[Task statement]:
Output the lines of the records from the one containing "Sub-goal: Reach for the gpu" through the last, both ends included. Leave pictures out.

[Stored records]:

------------

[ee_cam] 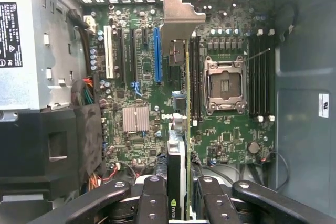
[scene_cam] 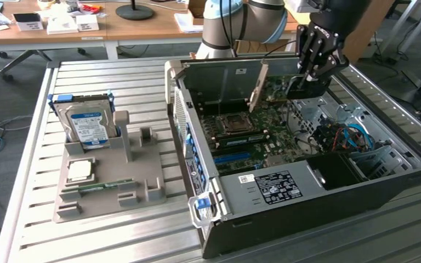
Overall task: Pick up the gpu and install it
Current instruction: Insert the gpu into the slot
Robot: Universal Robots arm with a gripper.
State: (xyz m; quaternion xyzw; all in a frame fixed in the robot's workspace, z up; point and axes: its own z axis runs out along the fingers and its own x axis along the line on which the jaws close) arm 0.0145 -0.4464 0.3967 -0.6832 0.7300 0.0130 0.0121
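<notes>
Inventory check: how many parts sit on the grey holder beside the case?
3: hard drive upright at the far end, processor chip flat midway, memory stick nearest the camera. Drive may hide more.

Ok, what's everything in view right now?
gpu: one, dark, silver bracket, upright over the motherboard
computer case: one, black, open, on the table
motherboard: one, green, inside the case
hard drive: one, silver with blue-white label, standing in the holder
holder: one, grey, on the table beside the case
processor chip: one, silver, lying in the holder
memory stick: one, green, lying in the holder
table: one, silver, slatted, under everything
robot arm: one, grey, reaching into the case
pincer: one, black, shut on the gpu
</notes>
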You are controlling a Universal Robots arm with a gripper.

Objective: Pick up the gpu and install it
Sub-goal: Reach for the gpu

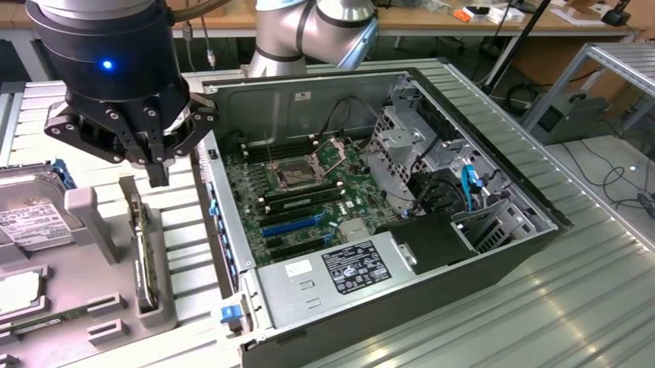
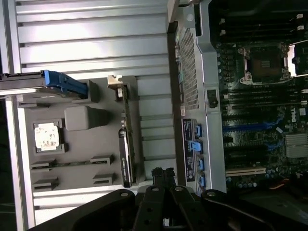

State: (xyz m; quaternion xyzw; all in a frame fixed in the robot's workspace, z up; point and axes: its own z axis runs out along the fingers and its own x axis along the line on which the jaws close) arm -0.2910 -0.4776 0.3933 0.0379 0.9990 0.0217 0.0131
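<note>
Robotics lab or workshop. Industrial robot arm (image 1: pixel 307 31) and cluttered wooden worktable (image 1: pixel 430 19) behind claw (image 1: pixel 156 180); opened PC tower (image 1: pixel 409 192) on ribbed metal bench (image 1: pixel 573 291) beside claw.

The arm (image 1: pixel 312 31) is made of shiny silver-grey tubes. Its end is a fat black round part (image 1: pixel 113 38) with a small blue light (image 1: pixel 106 64). The jaws are black, with little round bolts on them.
</note>
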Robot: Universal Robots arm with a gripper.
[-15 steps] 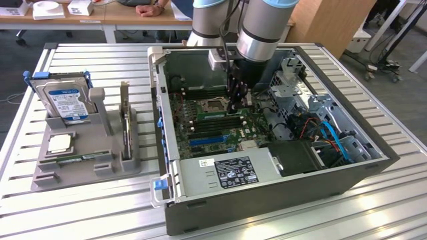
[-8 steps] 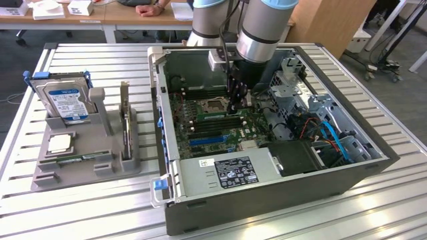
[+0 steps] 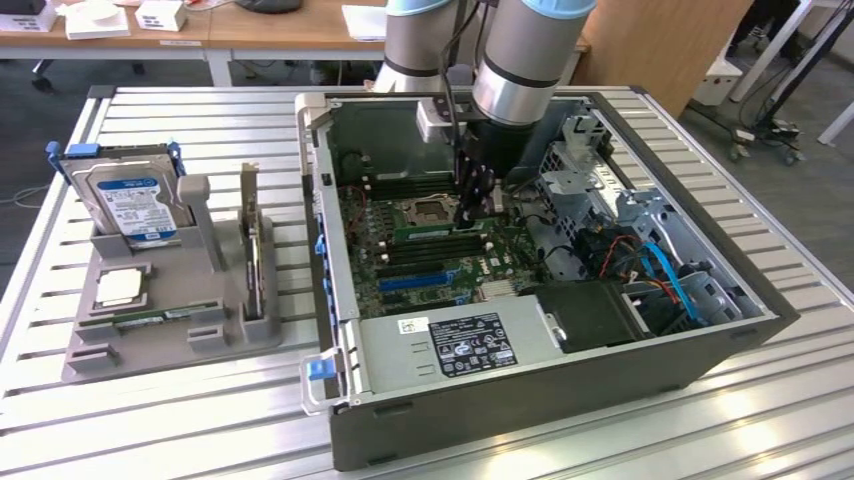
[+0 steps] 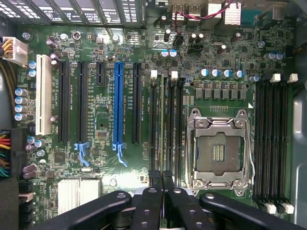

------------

[Problem solution]:
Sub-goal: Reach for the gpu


State: (xyz m; quaternion xyzw; all in a frame fixed in the robot's workspace, z up; point and axes: its own z axis runs out along the fingers and its own x axis along the line on which the jaws close) arm -0.2910 -0.4776 0.3933 0.0379 0.9990 0.0217 0.0131
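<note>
Robotics lab or workshop. Industrial robot arm (image 1: pixel 307 31) and cluttered wooden worktable (image 1: pixel 430 19) behind claw (image 1: pixel 156 180); opened PC tower (image 1: pixel 409 192) on ribbed metal bench (image 1: pixel 573 291) beside claw.

The arm (image 1: pixel 312 31) is made of shiny silver-grey tubes. Its end is a fat black round part (image 1: pixel 113 38) with a small blue light (image 1: pixel 106 64). The jaws are black, with little round bolts on them.
</note>
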Robot: Universal Robots arm with a gripper.
[-15 steps] 
[-8 steps] 
[+0 steps] 
[+0 steps] 

That wraps up the answer.